A “stratification scholar”? /facepalm
Since I had a relative (fathers uncle) that fought to “free the slaves” and spent time in the infamous Andersonville confederate prison, I am the one that has reparations owed to me. My family shed blood during the civil war. No one ever owned a slave but shed blood for them.....those that say reparations are the greediest ones and stupid to boot.
The stupidity and self-righteous is STRONG in this one!
That is NOT a good combination; look what it has done to our Presidency!
You want reparations? Come get it. These slime bags seem to think they can just push and push and push, and nothing is going to happen. Sooner or later, it might erupt into a real shooting war. I hope not, but it can't go on like this indefinitely.
I’d give $1,000 if those calling for reparations promised to:
1-STFU
2-Go Away
3-Leave me and my family alone.
4-Stop talking about reparations
5-Stop talking about racism
But since none of that will happen, I’ll keep my money.

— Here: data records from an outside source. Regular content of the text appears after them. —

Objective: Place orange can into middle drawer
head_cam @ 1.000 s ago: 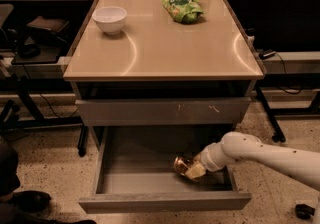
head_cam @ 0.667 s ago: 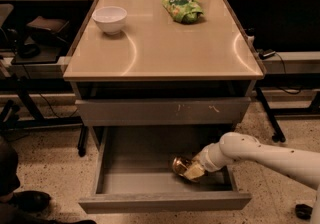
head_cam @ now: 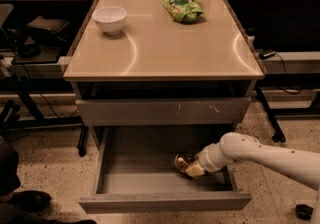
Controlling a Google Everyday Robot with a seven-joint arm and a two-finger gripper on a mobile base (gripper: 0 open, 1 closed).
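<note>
the orange can point(head_cam: 184, 162) is down inside the open middle drawer point(head_cam: 135, 168), toward its right side and nearer the front panel than the back. it lies tilted rather than upright. the gripper point(head_cam: 195, 168) is right at it, at the end of the white arm point(head_cam: 260, 154) that reaches in over the drawer's right wall. the jaws look closed around the can, holding it. whether the can's underside touches the grey floor or hangs just above it, i cannot tell.

i judge this to be the last part of the placing step: the can is already within the drawer's walls, but it has not been let go.

the next move calls for settling the can onto the floor if it is not there yet, then parting the jaws. a tilted cylinder may roll once freed, so a low, gentle release looks wise, and the drawer's walls should keep it in. after that the arm needs to draw back up and to the right without nudging the can or catching the scuffed drawer front point(head_cam: 162, 112) just above.

the white bowl point(head_cam: 110, 19) and the green snack bag point(head_cam: 183, 7) on the table point(head_cam: 165, 53) have no part in this.
</note>
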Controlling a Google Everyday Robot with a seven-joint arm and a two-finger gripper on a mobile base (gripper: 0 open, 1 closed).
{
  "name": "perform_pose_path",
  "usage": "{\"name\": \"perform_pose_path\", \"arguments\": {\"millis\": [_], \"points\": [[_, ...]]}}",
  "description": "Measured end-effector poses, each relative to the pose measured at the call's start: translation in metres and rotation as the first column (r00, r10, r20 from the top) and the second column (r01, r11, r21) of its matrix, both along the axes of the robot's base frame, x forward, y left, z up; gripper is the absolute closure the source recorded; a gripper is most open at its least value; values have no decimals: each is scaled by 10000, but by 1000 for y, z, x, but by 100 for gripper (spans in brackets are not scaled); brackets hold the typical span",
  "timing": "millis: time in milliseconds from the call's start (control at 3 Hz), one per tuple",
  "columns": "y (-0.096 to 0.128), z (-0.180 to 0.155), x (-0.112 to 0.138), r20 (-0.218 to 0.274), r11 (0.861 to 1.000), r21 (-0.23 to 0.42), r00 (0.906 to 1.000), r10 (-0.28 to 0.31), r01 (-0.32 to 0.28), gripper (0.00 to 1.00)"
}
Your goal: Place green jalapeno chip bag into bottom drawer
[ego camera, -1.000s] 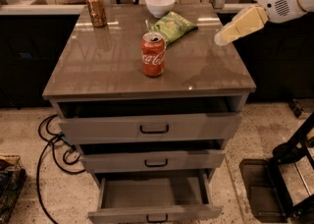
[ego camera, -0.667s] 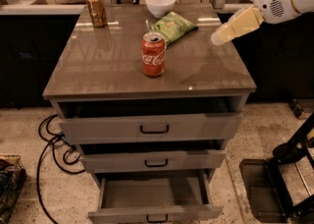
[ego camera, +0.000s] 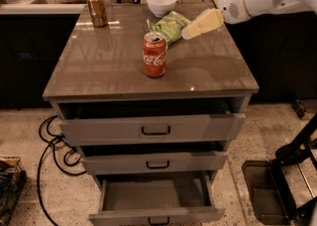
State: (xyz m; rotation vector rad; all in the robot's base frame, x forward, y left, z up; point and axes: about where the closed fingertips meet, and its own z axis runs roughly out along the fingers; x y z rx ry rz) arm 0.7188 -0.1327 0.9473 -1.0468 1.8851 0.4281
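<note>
Beside the green jalapeno chip bag (ego camera: 170, 26) hangs the gripper (ego camera: 191, 32).

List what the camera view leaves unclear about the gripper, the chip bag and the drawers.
The gripper, over the table's back right: contact with the green jalapeno chip bag cannot be judged; it covers the bag's right edge.
The bottom drawer: front panel cut off by the lower frame edge.
The upper drawers: interiors lost in shadow.
</note>
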Motion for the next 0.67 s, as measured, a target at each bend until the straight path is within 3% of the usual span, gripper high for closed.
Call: {"name": "perform_pose_path", "arguments": {"millis": [333, 667], "points": [[25, -21, 39, -301, 9997, 239, 9995, 90, -83, 0], [32, -41, 68, -577, 9993, 329, 9982, -141, 160, 0]]}}
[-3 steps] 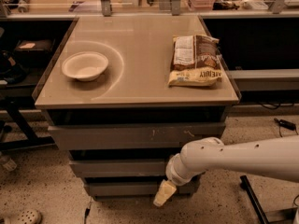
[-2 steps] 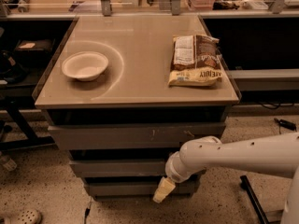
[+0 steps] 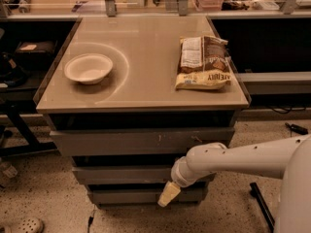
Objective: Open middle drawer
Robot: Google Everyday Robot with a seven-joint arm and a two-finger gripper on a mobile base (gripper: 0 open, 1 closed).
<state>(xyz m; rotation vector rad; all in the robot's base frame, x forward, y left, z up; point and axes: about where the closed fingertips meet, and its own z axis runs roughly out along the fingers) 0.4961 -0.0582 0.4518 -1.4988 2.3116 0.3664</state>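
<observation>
And we see the pincer [image 3: 165, 196] creeping up and a touch left from where it hung a second ago, low in the centre of the frame. It now lies across the bottom drawer [image 3: 126, 196], with its upper end just reaching the lower edge of the middle drawer [image 3: 121, 174]. Released or clenched? We cannot tell from here. The middle drawer sits in the lower centre, under the scratched top drawer [image 3: 141, 142], and we judge it has not budged, its front looking as shut as before. So the arm is closing in and the pull has not begun. It looks to need a little more rise to catch that handle-less front. Up on the counter [image 3: 146, 33], the bowl [image 3: 88, 68] and the bag [image 3: 203, 62] are undisturbed.
</observation>
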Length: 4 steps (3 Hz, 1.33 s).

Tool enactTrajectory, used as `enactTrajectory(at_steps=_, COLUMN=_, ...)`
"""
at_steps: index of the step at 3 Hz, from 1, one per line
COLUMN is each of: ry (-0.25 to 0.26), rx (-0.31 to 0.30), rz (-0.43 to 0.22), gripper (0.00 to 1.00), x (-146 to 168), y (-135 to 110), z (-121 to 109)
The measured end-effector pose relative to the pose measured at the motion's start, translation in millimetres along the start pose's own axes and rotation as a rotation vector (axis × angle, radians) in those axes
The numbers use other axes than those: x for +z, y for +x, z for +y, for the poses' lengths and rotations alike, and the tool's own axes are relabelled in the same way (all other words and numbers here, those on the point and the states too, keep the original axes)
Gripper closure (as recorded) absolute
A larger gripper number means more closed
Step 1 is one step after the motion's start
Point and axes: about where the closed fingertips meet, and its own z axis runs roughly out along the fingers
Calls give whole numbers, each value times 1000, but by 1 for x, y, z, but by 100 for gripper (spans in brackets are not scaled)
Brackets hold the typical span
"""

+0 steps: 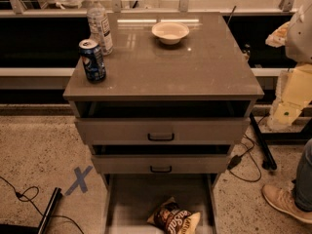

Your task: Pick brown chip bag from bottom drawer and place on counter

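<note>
The brown chip bag (174,218) lies on the floor of the open bottom drawer (127,199), near its front right, with its pale yellow end toward the right. The counter (195,62) is the glossy grey-brown top of the cabinet. My arm and gripper (288,101) show as pale white and yellow parts at the right edge. They are beside the cabinet at counter height, well above and to the right of the bag, and touch nothing.
A blue soda can (92,60) and a clear water bottle (99,23) stand at the counter's left. A white bowl (170,32) sits at the back middle. The two upper drawers (161,130) are slightly open. A person's shoe (285,201) and cables lie on the floor at the right.
</note>
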Motion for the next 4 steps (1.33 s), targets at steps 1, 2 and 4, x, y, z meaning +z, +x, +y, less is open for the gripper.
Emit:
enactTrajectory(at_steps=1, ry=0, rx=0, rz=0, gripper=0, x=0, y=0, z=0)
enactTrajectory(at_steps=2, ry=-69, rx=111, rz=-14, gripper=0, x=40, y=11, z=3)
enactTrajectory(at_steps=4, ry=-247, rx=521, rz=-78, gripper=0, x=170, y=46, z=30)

Ok...I’m convinced......I’d give them a dollar...
Now go away....
OK, let me try to get this straight. Who exactly is gonna have to pay these reparations? I am a white boy. What if my ancestors came to the United States after the civil war? What if my ancestors came here in the 1700’s but never owned any slaves? What if I am a “white” boy but have some black blood from a previous 300 year old affair? Are all non-black U.S. residents gonna have to pay reparations? Is this a one time payment by every white man over the age of 18 or will my children’s children also have a certain amount they will have to pay. Who will determine the amount of the reparation? Will the ancestors of black slave owners have to pay reparations? Do all blacks get the same amount of reparation pay? I really need to know so I can start my reparation withholding from my paycheck? It will be a cold day in hell before this happens!
The people at the Washington Post who are looking for race baiting journalists to publish, would do well to be picking Cotton.
I’ll pay reparations as soon as I receive the check from Putin for my family being Serfs to the Russians until emancipation in 1862. I expect a bigger check because our enslavement started centuries earlier....
We wanna handout! We wanna handout!
gibsmedat, gibsmedat, oh gibsmedat
Reparations? What do you call the trillions handed out in welfare and other programs?